Task: Every line of the listing below should come back exactly as written, with no images.

━━━━━━━━━━

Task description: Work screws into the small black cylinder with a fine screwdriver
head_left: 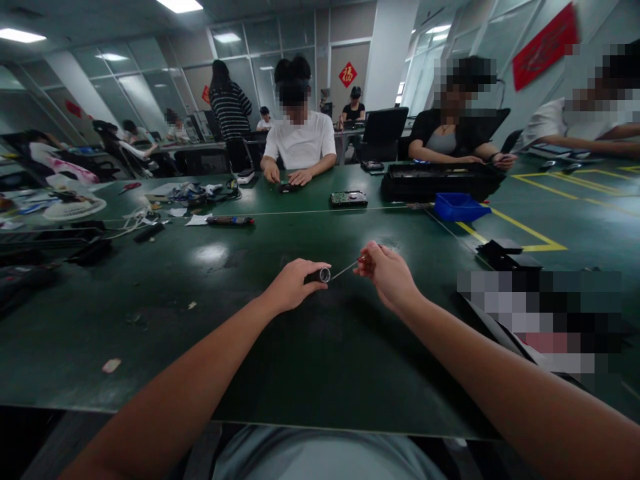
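Observation:
My left hand [290,287] is closed around a small black tube, probably a flashlight body [325,274], whose round silver-rimmed end faces right. My right hand [390,272] is closed on a thin screwdriver [344,270]; most of its reddish handle is hidden in the fingers. The slim metal shaft slants down to the left, and its tip reaches the tube's silver-rimmed end. Whether the tip is inside the end or just beside it, I cannot tell. Both hands are just above the green tabletop [320,373].
A circuit-board drive [349,199], a blue bin [460,207] and a long black case [443,180] stand farther back. A dark cylindrical tool [230,221] lies left of centre. Cables and parts crowd the left. Across the table a person in white [300,143] handles a small device.

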`<move>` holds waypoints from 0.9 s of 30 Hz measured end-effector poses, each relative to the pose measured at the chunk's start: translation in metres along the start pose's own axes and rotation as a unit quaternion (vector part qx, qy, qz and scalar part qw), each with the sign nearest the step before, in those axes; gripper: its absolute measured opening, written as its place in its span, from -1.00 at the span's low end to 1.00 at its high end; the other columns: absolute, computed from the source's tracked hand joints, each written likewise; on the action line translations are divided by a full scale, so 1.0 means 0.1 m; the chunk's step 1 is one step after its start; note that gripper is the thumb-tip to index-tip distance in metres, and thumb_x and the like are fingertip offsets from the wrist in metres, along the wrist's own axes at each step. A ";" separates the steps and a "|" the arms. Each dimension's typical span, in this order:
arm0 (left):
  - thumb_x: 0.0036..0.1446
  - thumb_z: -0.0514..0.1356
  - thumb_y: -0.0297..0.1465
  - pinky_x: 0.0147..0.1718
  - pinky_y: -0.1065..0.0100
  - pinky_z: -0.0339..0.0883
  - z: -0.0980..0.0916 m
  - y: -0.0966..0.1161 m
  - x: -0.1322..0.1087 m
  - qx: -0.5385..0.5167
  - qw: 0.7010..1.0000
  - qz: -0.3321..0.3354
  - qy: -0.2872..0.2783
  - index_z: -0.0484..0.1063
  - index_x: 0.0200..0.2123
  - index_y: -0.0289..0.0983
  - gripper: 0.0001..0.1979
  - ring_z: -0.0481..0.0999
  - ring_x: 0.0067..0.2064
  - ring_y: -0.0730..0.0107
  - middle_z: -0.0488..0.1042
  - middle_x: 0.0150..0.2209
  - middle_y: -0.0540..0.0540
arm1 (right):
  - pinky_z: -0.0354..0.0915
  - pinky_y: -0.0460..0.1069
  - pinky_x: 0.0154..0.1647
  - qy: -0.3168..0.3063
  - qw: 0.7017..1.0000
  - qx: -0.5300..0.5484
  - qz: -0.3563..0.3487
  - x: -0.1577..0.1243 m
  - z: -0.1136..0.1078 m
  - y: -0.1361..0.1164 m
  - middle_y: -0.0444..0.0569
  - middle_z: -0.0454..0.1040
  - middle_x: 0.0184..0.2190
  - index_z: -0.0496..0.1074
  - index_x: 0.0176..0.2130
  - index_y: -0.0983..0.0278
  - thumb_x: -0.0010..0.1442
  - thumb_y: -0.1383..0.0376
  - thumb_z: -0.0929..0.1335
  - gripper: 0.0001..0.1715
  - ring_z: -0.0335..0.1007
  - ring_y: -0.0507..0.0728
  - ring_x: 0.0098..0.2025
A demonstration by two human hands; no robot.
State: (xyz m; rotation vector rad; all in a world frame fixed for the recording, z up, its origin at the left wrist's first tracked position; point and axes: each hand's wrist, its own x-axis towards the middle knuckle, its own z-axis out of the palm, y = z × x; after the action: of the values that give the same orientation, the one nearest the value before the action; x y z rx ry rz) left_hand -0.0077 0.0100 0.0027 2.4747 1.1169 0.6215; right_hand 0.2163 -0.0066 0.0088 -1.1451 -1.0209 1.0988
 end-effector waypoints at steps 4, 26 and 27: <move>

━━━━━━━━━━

Answer below:
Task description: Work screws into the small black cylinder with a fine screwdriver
head_left: 
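Observation:
My left hand [290,287] is closed around a small black tube, probably a flashlight body [325,274], whose round silver-rimmed end faces right. My right hand [390,272] is closed on a thin screwdriver [344,270]; most of its reddish handle is hidden in the fingers. The slim metal shaft slants down to the left, and its tip reaches the tube's silver-rimmed end. Whether the tip is inside the end or just beside it, I cannot tell. Both hands are just above the green tabletop [320,373].
A circuit-board drive [349,199], a blue bin [460,207] and a long black case [443,180] stand farther back. A dark cylindrical tool [230,221] lies left of centre. Cables and parts crowd the left. Across the table a person in white [300,143] handles a small device.
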
`<move>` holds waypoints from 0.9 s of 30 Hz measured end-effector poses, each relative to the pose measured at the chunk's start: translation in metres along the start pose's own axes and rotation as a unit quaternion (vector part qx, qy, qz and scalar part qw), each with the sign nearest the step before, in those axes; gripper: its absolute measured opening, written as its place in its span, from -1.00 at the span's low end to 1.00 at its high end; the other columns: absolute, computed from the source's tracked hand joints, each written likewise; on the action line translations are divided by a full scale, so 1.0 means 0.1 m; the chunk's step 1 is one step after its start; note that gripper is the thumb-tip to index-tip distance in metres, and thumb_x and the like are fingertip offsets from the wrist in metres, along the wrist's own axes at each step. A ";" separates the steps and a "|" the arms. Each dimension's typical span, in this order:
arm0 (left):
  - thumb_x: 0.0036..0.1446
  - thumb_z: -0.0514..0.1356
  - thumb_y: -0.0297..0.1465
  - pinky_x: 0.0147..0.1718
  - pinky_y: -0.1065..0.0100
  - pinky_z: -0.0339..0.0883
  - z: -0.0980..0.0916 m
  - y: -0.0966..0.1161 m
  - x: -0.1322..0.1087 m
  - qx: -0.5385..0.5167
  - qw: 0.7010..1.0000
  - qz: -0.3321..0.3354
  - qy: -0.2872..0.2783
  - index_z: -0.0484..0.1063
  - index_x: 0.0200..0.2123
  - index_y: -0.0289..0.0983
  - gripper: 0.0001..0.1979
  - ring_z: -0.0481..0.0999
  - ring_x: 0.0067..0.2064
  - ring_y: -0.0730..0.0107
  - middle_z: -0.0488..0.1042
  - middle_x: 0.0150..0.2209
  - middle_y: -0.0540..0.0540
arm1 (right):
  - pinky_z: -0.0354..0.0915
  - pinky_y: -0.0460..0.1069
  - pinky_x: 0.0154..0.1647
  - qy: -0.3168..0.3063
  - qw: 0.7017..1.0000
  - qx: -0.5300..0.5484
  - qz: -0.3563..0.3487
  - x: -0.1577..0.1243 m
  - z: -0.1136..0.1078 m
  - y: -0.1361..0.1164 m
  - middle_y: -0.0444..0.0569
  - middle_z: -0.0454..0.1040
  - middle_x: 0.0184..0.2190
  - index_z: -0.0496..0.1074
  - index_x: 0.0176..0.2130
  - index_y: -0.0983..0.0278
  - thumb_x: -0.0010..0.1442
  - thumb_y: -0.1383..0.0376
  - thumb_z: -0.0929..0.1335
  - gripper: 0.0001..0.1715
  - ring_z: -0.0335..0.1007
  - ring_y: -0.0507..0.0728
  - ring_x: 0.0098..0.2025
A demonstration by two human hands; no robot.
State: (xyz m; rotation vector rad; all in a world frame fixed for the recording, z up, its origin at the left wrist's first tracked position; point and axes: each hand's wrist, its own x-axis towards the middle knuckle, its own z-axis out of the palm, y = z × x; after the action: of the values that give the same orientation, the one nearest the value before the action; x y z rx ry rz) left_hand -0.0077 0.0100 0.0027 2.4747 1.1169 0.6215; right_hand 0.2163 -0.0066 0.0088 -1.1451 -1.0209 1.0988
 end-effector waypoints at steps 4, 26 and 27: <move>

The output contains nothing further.